Though it can be pretty corny — probably because it's so corny — I like to listen to Garrison Keillor's radio show, A Prairie Home Companion.
I'm hardly a regular, but if I'm near a radio when it's on, why not? I even took my son, Ray to see a live PHC performance in Miami and enjoyed the Robert Altman PHC film, too.
But try as I might, I never warmed up to Keillor's prose. Maybe in small doses, but Lake Woebegone novels? Nah.
Here's a Sun-Sentinel review of Keillor's non-canon fiction based on the then-Minnesota governor.
ME BY JIMMY (BIG BOY) VALENTE AS TOLD TO GARRISON KEILLOR. Garrison Keillor. Viking. 152 pages.
by Richard Pachter
Did you hear the one about the pro wrestler who knocked out the Republican and Democratic heavyweights, and was elected governor of Minnesota?
It's not a joke. Or at least it's not an apocryphal one (though it may be a sign of the apocalypse of politics as usual.)
Former performance artist Jesse "The Body" Ventura, who achieved fame and fortune in that field facetiously referred to as "professional wrestling," did, indeed, become Minnesota's governor this year. One of his first official acts was a proposal to eliminate the state's support of public radio. In what can only be construed as a grudge match, Garrison Keillor of Minnesota Public Radio's weekly A Prairie Home Companion wrote this mock "as told to" biography of a character closely resembling his state's new chief executive.
Ventura is said to be troubled by this putative roman a clef, perhaps because he's cut out of any ancillary revenue. But Keillor's quickie pastiche is a surprisingly warmhearted pseudo-biographical mockumentary that does no harm to Ventura, or his fictional counterpart.
Keillor's character's first-person narrative is entertaining, clever and not excessively dumbed-down. Despite a few misplaced cultural referents (for example, there were no mosh pits at Led Zeppelin concerts in the early '70s, as I recall) the writing is punchy and playfully preposterous. The Ventura analog's prodigious ego and bombast are cleanly conveyed. There's very little plot in the tale — just biographical narrative and a relentless parade of mostly-buffoonish players — but the comic bearing of the protagonist and his world has to be swallowed whole or not at all. There's no room for contrast or complexity, just seamless (though self-evident) irony.
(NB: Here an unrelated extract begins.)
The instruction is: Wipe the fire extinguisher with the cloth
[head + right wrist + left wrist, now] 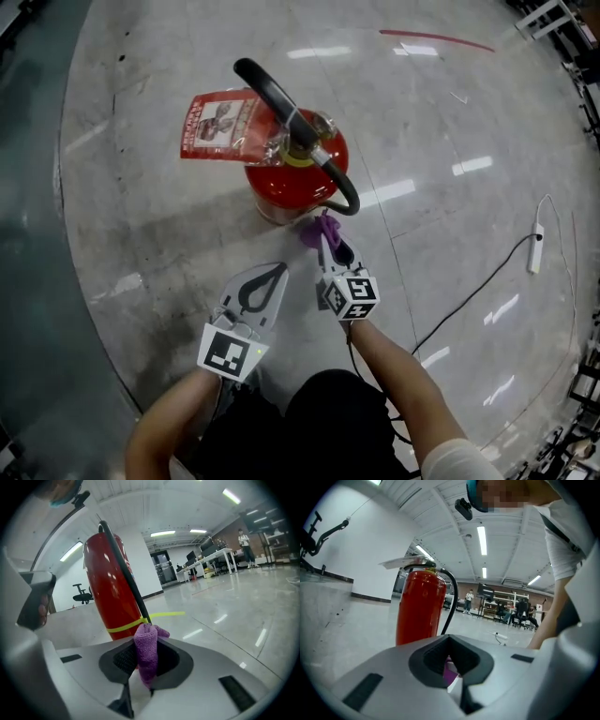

Despite himself and his assumed commie-pinko-leftist-Democrat leanings, Keillor makes Ventura/Valente patently likable and almost charming. The jugular-as-target is nowhere in sight, so one wonders what the author was really up to. Can it just be to benignly entertain and amuse with a story too ridiculous to not be true?
In fact, the only thing the real governor has to concern himself with is his inability to cash in, if and when this colorful story is turned into a movie, comic book, cartoon or action figure ensemble.
Keillor is too nice a person, sadly, to get into the chilling politics of the real story, its underlying creepiness and crypto-facsism, and what the success of this type of character says about the voters' intelligence and judgment. But Ventura may yet prove to be more (or less) than meets the eye, so perhaps it's still too early to ascribe any malevolence to his doppelganger.
In the meantime, this fast, funny fable may be all anyone needs to see where our silly obsession with heroes — real or otherwise — may lead.